5. Kanun Yararına Temyiz

Temyiz incelemesinden geçmeden kesinleşen kararlar için kanun yararına bozma yoluna gidilebilir. Danıştay Başsavcısı tarafından istemde bulunulur. Başsavcı tarafından, kanun yararına temyiz edilebilecek kararlar, bölge idare mahkemesi kararları ile idare ve vergi mahkemelerince ve Danıştay’ca ilk derece mahkemesi olarak verilip, temyiz incelemesinden geçmeden kesinleşen kararlardan, hukuka aykırı olan kararlardır. Hukuka aykırı olan bu kararlardan Danıştay Başsavcısı ilgili bakanlığın istemi üzerine veya kendiliğinden kanun yararına bozma yoluna gidebilir. Kanun yararına temyizde herhangi bir süre belirtilmemiştir.

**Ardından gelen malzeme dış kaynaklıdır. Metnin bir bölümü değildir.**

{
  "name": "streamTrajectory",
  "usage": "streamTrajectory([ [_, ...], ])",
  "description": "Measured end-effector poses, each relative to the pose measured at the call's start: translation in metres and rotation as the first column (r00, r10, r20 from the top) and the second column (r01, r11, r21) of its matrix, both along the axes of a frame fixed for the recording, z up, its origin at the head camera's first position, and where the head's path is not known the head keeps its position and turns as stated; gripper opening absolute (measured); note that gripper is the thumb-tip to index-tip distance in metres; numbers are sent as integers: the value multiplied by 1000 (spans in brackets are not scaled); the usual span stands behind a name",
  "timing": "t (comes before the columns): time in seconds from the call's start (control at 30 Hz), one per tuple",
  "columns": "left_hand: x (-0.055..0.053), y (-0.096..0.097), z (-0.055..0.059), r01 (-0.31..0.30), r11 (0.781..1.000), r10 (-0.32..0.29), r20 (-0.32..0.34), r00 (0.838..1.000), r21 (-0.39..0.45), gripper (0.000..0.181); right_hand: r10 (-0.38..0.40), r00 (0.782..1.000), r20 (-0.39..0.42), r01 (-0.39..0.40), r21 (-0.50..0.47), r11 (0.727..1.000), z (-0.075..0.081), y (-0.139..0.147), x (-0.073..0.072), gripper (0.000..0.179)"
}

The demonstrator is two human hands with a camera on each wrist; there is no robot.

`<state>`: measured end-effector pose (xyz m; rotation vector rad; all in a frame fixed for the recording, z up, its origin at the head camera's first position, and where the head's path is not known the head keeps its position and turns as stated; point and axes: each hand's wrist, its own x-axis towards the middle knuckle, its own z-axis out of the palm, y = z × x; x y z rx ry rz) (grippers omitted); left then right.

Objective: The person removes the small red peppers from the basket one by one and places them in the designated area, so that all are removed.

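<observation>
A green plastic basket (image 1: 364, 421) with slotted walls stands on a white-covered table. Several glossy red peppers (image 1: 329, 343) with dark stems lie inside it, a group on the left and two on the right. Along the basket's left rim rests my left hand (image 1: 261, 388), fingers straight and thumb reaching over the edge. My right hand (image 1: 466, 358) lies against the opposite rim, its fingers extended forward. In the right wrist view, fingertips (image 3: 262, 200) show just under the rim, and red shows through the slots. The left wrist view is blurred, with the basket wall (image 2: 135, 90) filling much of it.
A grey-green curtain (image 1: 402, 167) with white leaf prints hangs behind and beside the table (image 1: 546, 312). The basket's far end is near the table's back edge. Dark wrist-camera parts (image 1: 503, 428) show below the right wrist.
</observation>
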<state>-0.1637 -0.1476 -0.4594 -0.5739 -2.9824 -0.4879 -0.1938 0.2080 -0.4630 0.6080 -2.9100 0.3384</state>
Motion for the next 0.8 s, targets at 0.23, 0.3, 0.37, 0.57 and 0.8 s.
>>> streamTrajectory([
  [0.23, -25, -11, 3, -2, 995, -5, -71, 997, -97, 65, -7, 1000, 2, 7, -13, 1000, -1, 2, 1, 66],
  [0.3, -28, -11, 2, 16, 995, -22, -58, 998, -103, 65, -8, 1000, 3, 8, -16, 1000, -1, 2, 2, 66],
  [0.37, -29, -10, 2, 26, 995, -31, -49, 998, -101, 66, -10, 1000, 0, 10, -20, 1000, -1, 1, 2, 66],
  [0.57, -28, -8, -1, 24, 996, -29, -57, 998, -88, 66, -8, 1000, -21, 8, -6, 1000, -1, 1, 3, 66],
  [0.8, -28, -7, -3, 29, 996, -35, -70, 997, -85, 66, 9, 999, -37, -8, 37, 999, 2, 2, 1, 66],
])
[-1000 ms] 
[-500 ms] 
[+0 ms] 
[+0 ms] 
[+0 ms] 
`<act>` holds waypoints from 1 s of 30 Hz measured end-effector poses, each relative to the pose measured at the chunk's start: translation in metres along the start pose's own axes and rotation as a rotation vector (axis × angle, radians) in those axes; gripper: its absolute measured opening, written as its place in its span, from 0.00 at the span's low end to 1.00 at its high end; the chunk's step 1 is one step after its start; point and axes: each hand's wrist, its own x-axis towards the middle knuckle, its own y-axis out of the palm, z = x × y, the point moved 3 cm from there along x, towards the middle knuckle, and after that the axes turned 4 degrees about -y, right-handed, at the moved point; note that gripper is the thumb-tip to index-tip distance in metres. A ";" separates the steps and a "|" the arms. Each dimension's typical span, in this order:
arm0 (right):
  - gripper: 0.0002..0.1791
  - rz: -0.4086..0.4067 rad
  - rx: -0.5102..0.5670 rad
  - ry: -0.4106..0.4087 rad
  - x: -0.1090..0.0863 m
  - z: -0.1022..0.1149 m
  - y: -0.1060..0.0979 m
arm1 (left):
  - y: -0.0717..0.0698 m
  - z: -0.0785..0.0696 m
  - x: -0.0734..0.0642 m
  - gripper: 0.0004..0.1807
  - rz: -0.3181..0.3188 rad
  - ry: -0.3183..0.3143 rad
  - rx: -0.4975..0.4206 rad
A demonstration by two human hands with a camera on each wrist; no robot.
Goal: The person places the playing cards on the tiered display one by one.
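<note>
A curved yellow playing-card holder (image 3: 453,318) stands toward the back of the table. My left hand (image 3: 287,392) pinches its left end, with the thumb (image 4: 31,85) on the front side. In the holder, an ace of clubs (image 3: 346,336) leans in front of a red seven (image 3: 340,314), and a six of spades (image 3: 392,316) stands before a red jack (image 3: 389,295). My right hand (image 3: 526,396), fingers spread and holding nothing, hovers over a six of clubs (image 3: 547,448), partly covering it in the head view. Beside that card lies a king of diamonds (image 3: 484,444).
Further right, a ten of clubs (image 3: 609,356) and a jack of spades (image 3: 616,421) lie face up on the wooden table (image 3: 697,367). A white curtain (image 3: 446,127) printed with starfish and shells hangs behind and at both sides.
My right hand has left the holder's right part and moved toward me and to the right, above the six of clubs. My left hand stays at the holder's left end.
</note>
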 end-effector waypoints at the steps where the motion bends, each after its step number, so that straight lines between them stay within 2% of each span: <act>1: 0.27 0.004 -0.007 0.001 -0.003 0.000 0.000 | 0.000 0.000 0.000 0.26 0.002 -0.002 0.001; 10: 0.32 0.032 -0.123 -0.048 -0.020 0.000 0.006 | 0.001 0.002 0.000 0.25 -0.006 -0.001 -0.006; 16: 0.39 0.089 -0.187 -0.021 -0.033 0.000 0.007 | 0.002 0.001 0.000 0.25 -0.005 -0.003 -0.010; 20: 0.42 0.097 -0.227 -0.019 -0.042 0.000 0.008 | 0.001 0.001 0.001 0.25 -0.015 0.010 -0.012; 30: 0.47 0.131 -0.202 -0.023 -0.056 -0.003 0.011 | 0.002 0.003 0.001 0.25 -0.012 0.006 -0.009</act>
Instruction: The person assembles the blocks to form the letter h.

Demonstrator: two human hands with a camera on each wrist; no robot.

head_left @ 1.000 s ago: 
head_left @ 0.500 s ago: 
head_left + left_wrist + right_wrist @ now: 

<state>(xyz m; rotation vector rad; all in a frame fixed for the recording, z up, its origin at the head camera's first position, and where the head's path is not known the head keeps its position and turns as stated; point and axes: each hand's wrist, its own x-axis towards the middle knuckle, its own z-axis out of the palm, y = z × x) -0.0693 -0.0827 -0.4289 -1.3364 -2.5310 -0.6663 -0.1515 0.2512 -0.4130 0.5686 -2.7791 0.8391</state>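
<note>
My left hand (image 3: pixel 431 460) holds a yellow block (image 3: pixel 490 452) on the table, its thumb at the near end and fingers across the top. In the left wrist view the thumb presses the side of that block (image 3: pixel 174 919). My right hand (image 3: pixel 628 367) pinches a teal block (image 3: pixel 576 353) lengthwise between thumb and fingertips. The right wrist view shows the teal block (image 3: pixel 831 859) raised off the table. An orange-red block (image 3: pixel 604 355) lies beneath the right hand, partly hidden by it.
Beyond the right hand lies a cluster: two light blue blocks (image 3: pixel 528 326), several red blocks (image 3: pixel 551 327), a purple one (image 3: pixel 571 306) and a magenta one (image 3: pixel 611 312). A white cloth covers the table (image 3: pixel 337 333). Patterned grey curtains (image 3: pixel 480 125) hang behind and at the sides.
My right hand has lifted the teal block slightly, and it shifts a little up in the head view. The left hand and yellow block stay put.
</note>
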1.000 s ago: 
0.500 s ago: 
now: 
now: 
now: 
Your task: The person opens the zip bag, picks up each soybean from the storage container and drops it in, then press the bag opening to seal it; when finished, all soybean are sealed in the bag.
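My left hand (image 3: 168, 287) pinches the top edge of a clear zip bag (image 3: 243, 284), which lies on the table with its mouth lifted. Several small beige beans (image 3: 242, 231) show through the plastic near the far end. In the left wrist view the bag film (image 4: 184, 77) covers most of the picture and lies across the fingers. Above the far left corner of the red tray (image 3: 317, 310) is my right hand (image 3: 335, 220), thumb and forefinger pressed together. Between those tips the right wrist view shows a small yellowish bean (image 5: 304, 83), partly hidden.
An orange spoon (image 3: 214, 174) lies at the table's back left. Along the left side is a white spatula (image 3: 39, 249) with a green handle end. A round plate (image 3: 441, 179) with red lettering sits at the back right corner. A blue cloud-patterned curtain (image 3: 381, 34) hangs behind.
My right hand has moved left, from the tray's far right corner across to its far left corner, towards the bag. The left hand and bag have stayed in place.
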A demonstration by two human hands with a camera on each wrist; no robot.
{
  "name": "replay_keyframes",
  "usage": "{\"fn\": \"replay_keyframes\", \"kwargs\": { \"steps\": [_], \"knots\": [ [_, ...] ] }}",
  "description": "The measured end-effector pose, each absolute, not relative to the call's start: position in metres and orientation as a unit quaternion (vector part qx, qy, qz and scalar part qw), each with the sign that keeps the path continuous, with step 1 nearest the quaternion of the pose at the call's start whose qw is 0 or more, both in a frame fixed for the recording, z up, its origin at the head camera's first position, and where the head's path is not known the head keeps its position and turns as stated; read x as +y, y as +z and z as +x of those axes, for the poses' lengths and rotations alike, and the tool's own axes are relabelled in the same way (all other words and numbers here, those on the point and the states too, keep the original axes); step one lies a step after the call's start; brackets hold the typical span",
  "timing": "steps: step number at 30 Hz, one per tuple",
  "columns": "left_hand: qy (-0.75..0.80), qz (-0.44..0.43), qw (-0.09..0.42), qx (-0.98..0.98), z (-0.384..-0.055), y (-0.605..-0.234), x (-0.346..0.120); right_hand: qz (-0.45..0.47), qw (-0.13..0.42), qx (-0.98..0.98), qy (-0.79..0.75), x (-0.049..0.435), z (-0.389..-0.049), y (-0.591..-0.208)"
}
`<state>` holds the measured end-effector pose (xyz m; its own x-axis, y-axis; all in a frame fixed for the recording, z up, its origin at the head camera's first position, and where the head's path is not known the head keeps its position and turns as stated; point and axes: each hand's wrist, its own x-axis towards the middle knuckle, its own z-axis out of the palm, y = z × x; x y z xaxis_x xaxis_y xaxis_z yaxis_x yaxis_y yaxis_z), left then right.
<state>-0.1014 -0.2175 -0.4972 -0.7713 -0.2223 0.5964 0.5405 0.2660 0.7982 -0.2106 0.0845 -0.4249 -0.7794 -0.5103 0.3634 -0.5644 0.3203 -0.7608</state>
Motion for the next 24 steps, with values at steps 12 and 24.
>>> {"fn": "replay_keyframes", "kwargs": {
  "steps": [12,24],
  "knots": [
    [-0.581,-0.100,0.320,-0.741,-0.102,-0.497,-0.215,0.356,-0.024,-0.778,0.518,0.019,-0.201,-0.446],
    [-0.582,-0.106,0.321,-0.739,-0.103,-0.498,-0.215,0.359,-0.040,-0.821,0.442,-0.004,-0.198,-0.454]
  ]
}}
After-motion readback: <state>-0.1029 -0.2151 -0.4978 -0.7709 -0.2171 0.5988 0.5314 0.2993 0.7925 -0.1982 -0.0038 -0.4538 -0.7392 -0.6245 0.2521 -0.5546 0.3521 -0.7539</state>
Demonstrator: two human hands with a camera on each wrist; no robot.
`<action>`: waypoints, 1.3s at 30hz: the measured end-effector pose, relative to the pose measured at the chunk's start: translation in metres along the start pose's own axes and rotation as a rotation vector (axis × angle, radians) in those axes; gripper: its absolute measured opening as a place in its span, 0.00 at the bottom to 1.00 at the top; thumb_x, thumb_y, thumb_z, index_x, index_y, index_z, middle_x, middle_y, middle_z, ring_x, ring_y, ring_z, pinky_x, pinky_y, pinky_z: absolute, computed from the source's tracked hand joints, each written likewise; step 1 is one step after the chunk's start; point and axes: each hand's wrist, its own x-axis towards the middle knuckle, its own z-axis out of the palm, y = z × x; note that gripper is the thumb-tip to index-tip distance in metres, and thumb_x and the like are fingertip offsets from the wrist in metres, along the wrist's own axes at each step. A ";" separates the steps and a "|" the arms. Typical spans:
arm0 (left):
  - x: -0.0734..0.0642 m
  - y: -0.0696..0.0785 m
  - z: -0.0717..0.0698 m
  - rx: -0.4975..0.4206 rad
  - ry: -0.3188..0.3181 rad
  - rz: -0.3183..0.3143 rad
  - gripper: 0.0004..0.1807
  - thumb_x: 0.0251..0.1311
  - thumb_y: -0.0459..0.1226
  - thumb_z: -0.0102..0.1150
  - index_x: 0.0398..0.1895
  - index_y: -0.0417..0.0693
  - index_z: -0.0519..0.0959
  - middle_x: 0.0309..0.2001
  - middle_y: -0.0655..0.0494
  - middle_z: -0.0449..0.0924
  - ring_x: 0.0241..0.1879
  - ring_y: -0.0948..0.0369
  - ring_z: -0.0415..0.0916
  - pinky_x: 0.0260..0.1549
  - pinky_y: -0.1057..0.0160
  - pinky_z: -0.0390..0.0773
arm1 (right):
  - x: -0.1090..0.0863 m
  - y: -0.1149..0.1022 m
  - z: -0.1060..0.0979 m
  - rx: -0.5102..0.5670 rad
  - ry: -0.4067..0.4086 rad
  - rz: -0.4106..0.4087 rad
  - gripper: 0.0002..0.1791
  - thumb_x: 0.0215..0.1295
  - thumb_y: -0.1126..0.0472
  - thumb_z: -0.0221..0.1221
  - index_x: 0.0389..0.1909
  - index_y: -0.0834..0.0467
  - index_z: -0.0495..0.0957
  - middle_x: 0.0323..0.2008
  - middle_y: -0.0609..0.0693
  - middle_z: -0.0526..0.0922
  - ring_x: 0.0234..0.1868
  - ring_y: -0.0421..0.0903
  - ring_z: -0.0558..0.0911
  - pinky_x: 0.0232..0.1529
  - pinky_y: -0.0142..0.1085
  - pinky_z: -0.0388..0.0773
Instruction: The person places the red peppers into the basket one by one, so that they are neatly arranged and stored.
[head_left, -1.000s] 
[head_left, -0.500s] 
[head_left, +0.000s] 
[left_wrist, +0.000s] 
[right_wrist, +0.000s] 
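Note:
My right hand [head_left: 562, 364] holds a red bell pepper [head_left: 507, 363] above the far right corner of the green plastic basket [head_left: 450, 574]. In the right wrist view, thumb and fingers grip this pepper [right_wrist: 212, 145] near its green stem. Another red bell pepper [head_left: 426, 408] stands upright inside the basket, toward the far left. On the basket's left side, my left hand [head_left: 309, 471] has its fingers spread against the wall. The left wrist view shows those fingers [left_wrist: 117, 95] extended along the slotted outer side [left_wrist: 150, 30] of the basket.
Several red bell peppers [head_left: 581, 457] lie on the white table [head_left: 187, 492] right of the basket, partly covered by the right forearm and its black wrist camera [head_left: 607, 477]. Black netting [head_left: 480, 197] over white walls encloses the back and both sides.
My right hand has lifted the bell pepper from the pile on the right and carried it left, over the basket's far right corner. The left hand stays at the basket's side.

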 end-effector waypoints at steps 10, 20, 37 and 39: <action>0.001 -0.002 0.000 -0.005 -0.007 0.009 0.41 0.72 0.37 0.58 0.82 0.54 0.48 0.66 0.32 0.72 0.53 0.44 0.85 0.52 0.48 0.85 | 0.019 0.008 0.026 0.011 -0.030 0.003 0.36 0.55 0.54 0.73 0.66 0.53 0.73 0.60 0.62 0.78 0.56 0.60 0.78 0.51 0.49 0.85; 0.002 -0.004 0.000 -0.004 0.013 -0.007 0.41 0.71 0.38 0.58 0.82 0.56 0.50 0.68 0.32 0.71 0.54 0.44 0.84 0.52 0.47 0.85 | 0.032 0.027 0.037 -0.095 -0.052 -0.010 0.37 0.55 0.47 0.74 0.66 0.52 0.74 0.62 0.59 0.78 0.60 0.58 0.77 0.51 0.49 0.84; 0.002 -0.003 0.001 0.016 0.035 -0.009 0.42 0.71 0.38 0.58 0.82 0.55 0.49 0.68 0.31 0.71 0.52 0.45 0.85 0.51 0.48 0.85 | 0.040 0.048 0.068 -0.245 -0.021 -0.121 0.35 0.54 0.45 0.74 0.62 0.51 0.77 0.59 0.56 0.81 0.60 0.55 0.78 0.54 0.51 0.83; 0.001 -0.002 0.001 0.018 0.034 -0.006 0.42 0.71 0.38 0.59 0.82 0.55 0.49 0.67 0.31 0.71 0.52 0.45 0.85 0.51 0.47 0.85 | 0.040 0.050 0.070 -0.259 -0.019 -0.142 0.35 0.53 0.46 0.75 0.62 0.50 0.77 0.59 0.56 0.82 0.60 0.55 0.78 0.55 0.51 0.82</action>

Başsavcı tarafından yapılan istem yerinde görülürse, karar kanun yarına bozulur. Bu bozma kararı kanun yararına bozulan mahkeme kararının hukuksal sonuçlarını ortadan kaldırmaz. Söz konusu bozma kararları resmi gazetede yayımlanır.

6. Yargılanmanın Yenilenmesi

Yargılanmanın yenilenmesi Hukuk Usulü Muhakemeleri Kanunu’ndan esinlenerek İdari Yargılama Usulü Kanunun 53 ve 55. maddelerinde düzenlenmiştir. Bazı yargı kararlarının çeşitli sebeplerden dolayı haksız olarak verilmesi mümkün olabilir. Yargılanmanın yenilenmesi yoluyla kanunda belirtilen nedenlerden ötürü bir davanın tekrar görülmesi sağlanır. Kesinleşmiş yargı kararlarına karşı bu yola başvurulabilir. Burada amaç hukuk aleminde meydana gelmiş yanlışlıkların ve hukuka aykırılıkların ortadan kalkmasıdır.

Danıştay, Bölge İdare Mahkemesi, İdare Mahkemesi ve Vergi Mahkemesi tarafından verilmiş ve kesinleşmiş kararlar hakkında yargılanmanın yenilenmesi yoluna gidilebilir. Ancak bu yola gidebilmek içi bazı nedenlerin bulunması gerekir. Bunlar;

- Zorlayıcı sebepler dolayısıyla veya lehine karar verilen tarafın eyleminden doğan bir sebeple elde edilemeyen bir belgenin kararın verilmesinden sonra ele geçirilmiş olması,

-Karara esas olarak alınan belgenin sahteliğine hükmedilmiş veya sahte olduğu mahkeme veya resmi bir makam huzurunda ikrar olunmuş veya sahtelik hakkındaki hüküm karardan evvel verilmiş olup da, yargılamanın yenilenmesini isteyen kimsenin karar zamanında bundan haberi bulunmamış olması,

— Karara esas olarak alınan bir ilam hükmünün, kesinleşen bir mahkeme kararıyla bozularak ortadan kalkması,

— Bilirkişinin kasıtla gerçeğe aykırı beyanda bulunduğunun mahkeme kararıyla belirlenmesi,

— Lehine karar verilen tarafın, karara etkisi olan bir hile kullanmış olması,

— Vekil veya kanuni temsilci olmayan kimseler ile davanın görülüp karara bağlanmış bulunması,

— Çekinmeye mecbur olan başkan, üye veya hakimin katılmasıyla karar verilmiş olması,

—Tarafları, konusu ve sebebi aynı olan bir dava hakkında verilen karara aykırı yeni bir kararın verilmesine neden olabilecek kanuni bir dayanak yokken, aynı mahkeme yahut başka bir mahkeme tarafından önceki ilamın hükmüne aykırı bir karar verilmiş bulunması,

— Hükmün, İnsan Haklarını ve Ana Hürriyetleri Korumaya Dair Sözleşmenin veya eki protokollerin ihlali suretiyle verildiğinin, Avrupa İnsan Hakları Mahkemesinin kesinleşmiş kararıyla tespit edilmiş olması.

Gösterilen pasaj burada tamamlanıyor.